• _PROBLEM DESCRIPTION_: When the word "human" shows up in a line of the data below, copy that whole line.

STUDY MATERIAL Start Marker

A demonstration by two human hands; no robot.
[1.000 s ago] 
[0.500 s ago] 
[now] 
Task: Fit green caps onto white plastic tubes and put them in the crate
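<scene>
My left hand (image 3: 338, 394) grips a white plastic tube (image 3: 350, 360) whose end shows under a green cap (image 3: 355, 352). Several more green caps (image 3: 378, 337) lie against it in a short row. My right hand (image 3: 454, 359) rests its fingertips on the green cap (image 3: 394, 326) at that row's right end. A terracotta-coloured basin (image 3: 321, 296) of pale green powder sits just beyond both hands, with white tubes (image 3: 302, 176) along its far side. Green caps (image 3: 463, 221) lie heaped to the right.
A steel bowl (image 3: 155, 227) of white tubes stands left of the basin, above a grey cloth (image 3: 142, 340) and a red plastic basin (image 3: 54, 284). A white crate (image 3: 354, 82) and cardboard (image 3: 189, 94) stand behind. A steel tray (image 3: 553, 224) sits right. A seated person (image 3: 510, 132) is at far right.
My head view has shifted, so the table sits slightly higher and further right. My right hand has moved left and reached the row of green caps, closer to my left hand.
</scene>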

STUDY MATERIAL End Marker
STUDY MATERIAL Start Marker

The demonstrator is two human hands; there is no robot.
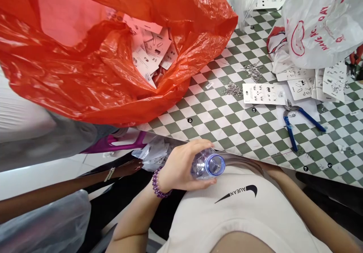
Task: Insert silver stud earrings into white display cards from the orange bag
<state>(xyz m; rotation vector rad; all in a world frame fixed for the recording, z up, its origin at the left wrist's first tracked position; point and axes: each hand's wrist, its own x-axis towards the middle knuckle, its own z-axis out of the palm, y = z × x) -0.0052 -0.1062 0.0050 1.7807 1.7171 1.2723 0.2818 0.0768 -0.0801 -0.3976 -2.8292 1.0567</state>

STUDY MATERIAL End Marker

• _YOUR RESPONSE_:
A demonstration by two human hands; no robot.
The demonstrator is two human hands; there is no robot.

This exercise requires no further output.